Once, when I was in my parents house, Larry sent a telegram. My poor father almost had heart palpitations when he saw the message: `'Z, my one and only love. I miss you." On my 24th birthday, Larry gave me seven watches, eleven cards and a huge bouquet.
His concern for my unborn child was real and moving. The minute labour began, Larry was by my bedside. He was there for me and my baby, something which no previous husband had done.
We were married for 14 years, got divorced twice and had four kids. Larry wanted more children with me because he said he was different from all the other jerks I had married.
But all good things come to an end, some sooner than others. A heart attack struck two years ago. Larry collapsed one evening suddenly. Panic-stricken, all I could do was to let his face rest on my lap as he clutched my hands until the ambulance came.
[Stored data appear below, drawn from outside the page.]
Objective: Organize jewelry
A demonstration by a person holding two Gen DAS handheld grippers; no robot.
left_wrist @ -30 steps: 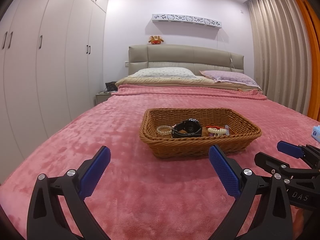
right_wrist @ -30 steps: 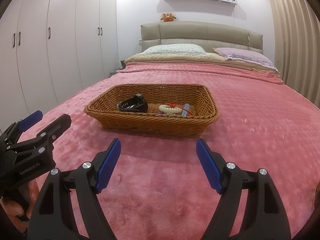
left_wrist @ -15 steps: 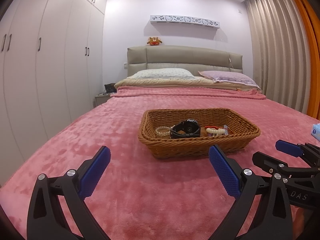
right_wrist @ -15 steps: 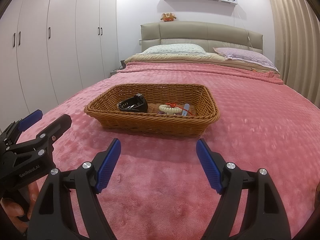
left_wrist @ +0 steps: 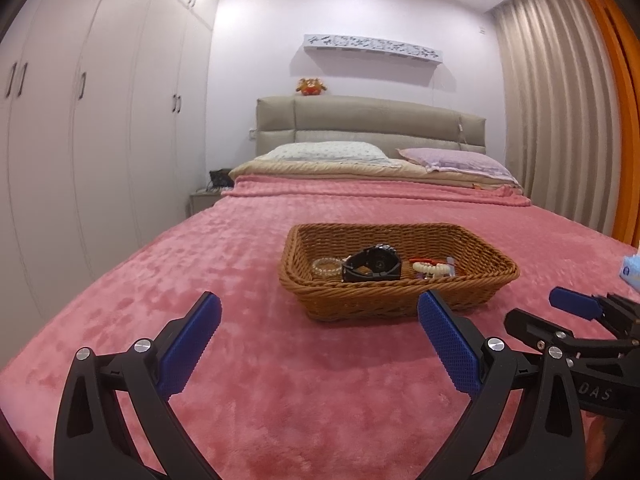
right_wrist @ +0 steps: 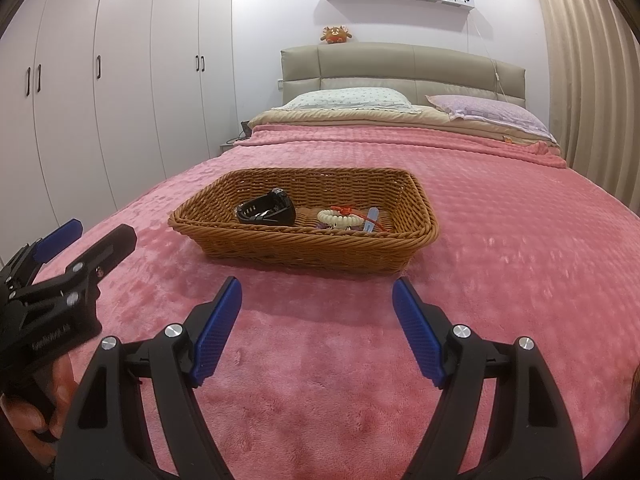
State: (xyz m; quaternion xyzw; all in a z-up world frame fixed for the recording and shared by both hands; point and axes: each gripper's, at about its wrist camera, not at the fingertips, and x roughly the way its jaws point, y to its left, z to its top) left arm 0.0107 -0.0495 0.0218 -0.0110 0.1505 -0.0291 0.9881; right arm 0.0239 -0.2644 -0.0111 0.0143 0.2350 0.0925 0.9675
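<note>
Two tools, both released, nothing between the blue pads of either.

Left wrist view: left tool (left_wrist: 318,322) hangs low over the pink blanket (left_wrist: 248,264) near the foot edge of the bed, pads spread wide. Wicker basket (left_wrist: 400,300) sits ahead and slightly right, mid-bed, well apart from both side edges. Inside it: black watch (left_wrist: 372,267) in the middle, clear bead bracelet (left_wrist: 326,267) at its left, white bead bracelet (left_wrist: 434,269) with a red cord at its right. Bare blanket lies between the pads and the basket's near rim, and a wide bare strip runs left of the basket to the bed's left edge by the wardrobe (left_wrist: 100,120). Right tool (left_wrist: 560,318) pokes in from the right edge of the frame, just beside the left tool's right finger, apart from the basket. Curtain (left_wrist: 552,100) lines the right side.

Right wrist view: right tool (right_wrist: 318,306) open over bare blanket, basket (right_wrist: 304,248) ahead, slightly left. Watch (right_wrist: 266,213) left of centre in the basket, white bracelet (right_wrist: 340,218) right of it, a small pale blue stick beside that. Big open blanket area right of the basket out to the bed's right edge. Left tool (right_wrist: 96,236) enters at frame left, a hand (right_wrist: 44,412) gripping its handle. Pillows (right_wrist: 352,98) at the headboard end, far from everything.
</note>
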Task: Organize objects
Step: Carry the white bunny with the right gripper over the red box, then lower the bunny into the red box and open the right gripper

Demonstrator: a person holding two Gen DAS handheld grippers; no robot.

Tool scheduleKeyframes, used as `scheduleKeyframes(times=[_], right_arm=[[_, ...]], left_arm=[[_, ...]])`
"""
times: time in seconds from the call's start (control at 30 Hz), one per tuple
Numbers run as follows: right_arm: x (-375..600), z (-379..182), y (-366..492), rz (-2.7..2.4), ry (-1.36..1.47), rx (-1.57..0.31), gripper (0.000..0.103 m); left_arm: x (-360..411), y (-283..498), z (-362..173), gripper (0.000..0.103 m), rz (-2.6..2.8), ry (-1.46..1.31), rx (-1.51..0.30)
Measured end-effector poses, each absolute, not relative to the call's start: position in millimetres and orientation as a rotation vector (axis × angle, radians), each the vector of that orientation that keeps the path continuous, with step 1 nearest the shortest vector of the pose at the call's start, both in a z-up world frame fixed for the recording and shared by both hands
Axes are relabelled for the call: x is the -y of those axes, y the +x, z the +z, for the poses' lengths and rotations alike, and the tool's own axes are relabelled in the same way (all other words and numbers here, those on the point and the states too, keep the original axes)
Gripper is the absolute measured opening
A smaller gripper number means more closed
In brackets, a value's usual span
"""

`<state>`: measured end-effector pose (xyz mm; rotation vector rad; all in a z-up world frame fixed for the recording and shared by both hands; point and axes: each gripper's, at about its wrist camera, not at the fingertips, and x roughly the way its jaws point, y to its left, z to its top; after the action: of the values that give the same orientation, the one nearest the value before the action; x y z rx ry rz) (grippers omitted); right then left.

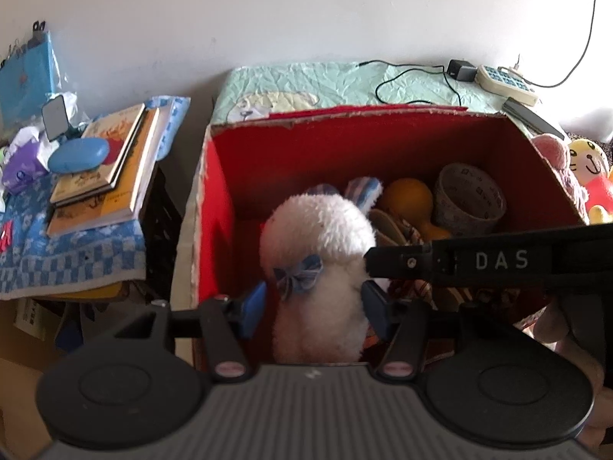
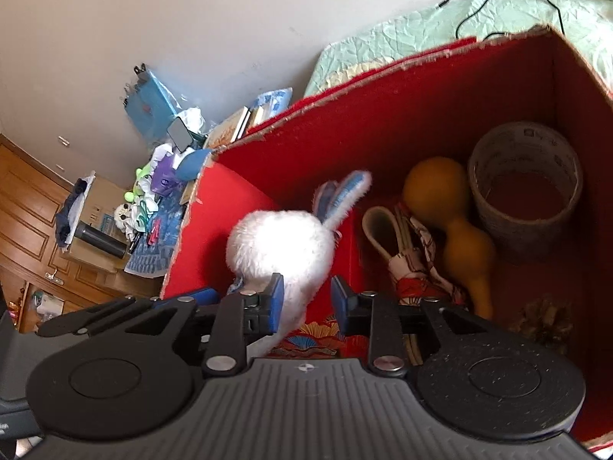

I can still remember how his head lolled over, slumped and rested on my body that day; how I cradled him protectively.
When they wrested him from my grasp and loaded his still form into the vehicle and strapped him down, I knew I had lost him.

He was declared brain-dead on arrival at the hospital. When I signed the pile of papers the hospital gave me, that was one of the loneliest moments of my life.
When they lowered him into the ground, dropping handfuls of earth on his covered body as the priest said the final goodbye, I went numb. After everyone had left, I stood by his grave, silently talking to my dear husband.

I floated in and out of reality for a week. Every day after fixing food for my children, I would stare at the ceiling or into space until I was able to fall asleep. I was eaten by memories of Larry.
It is not easy to be a divorcee or widow in a conservative society. She must now, of course, live her life in a manner befitting her enforced single status.
To be a divorcee several times, like myself, is a virtual kiss of death.

But I refuse to follow the road usually travelled by people in my situation. A woman has the right to bail out of a bad relationship, but that should not stop her from trying again and again until she finds the right one.
I may be divorced several times, but that doesn't mean I don't believe in romance and marriage.
But I will never walk into a relationship without being sure he is the right man for me and my children.